Une brève parenthèse dans le temps, le sixième tableau projeta des images émouvantes du « Rumble in the jungle », le combat légendaire de Muhammad Ali face au colosse Georges Foreman à Kinshasa en 1974. Le public se retrouva instantanément plongé dans l’histoire riche et tragique de cette ville.
Puis, le septième tableau se dévoila sous un angle original : un orchestre jouant avec des instruments de la récupération et portant des costumes réalisés à partir de matériaux recyclés. Un appel vibrant à la préservation de l’environnement, laissant transparaître une conscience écologique profondément ancrée dans la culture congolaise.
C’est dans une ambiance festive que le huitième tableau s’ouvrit avec l’artiste Bill Clinton dans un bal en dansant au son du ndombolo pur, mettant en évidence la capacité de la Francophonie à rassembler les peuples.
Enfin, dans une apothéose musicale, le neuvième tableau mit en scène Fally Ipupa, qui exécuta la rumba avec une passion débordante. Les rythmes entraînants firent danser le public, unissant les cœurs dans un élan de joie et de partage.
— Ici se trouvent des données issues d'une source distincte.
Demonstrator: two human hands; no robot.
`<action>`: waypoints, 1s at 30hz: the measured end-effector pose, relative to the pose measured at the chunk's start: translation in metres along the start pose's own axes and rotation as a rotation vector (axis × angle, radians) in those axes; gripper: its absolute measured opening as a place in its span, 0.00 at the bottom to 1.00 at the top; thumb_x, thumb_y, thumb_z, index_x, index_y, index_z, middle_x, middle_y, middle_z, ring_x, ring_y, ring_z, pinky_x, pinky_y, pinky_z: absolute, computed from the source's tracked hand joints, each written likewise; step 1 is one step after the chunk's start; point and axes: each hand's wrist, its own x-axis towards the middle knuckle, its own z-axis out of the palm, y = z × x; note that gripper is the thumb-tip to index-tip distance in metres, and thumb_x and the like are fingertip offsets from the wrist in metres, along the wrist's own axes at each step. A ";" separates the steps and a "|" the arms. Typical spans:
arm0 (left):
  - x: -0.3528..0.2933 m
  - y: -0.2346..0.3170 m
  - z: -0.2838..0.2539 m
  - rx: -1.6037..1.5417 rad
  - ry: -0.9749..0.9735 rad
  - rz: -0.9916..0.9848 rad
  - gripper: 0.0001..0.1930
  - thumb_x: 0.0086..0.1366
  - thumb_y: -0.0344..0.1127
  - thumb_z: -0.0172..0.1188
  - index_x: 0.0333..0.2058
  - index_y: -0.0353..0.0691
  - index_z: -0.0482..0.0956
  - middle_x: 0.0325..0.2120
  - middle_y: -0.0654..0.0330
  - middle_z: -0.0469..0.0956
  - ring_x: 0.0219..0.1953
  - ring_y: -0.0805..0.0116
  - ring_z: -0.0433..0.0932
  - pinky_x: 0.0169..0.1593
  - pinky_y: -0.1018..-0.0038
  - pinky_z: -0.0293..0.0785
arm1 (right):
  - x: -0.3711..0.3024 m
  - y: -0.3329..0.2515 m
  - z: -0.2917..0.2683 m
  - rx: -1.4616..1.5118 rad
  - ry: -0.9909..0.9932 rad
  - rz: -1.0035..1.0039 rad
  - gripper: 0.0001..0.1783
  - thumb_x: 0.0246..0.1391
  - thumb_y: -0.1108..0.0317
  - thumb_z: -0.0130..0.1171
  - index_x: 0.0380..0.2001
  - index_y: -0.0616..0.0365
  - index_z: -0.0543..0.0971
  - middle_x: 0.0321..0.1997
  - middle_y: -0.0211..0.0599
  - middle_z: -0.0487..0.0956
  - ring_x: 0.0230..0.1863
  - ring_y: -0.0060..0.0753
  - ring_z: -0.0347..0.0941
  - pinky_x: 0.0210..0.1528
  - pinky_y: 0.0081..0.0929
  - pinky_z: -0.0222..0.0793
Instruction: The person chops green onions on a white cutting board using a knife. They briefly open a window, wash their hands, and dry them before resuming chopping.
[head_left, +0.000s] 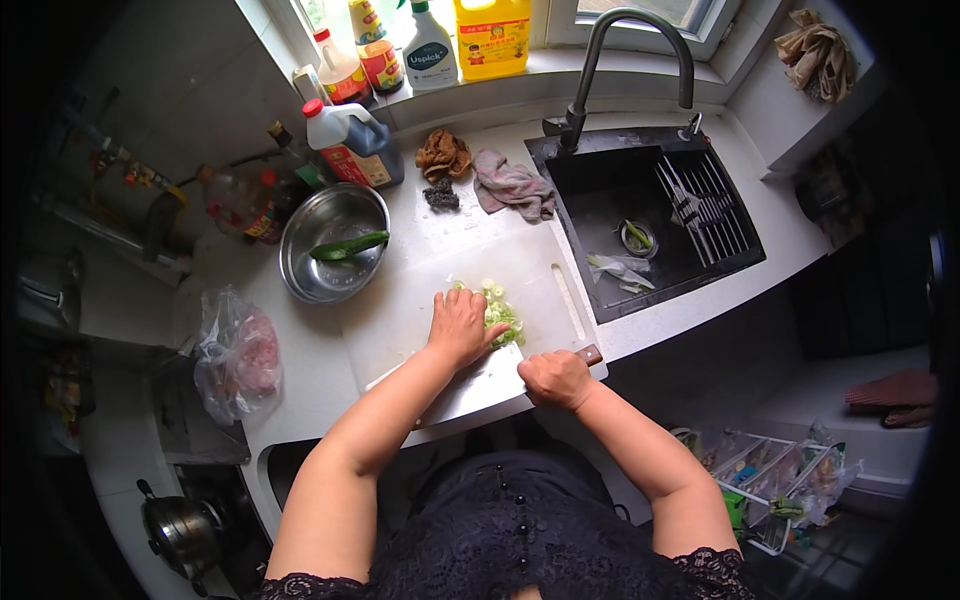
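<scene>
Chopped scallion (507, 322) lies in a small heap on the white cutting board (400, 285). My left hand (462, 325) rests at the heap's left side, fingers stretched over the pieces and thumb pointing right; its fingertips are partly lost among them. In my right hand (556, 379) is the wooden handle of a cleaver, the fist closed round it at the board's front right corner. The cleaver's broad blade (475, 388) extends leftward, tilted nearly flat along the board's near edge. My left wrist and forearm cover part of the blade.
A steel bowl (312, 270) holding a cucumber (350, 246) stands behind left. Nearer is a plastic bag (238, 360) with pinkish contents. At the right lies a black sink (610, 205) with a tall faucet (590, 75). A rag (512, 186) and several bottles sit at the back.
</scene>
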 end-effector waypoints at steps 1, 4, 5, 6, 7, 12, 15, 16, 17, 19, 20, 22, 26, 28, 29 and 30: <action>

Ainsi, telle une mosaïque culturelle, cette soirée d’ouverture des IXe Jeux de la Francophonie à Kinshasa fut bien plus qu’un simple spectacle : elle fut une véritable odyssée émotionnelle. Chaque tableau a offert un éclat unique à l’ensemble, tissant un fil invisible entre les différentes facettes de cette terre riche en histoire, en traditions, en créativité et en harmonie avec la nature. Une soirée qui restera à jamais gravée dans les mémoires, comme un témoignage vibrant de l’âme et de la grandeur du Congo-Kinshasa.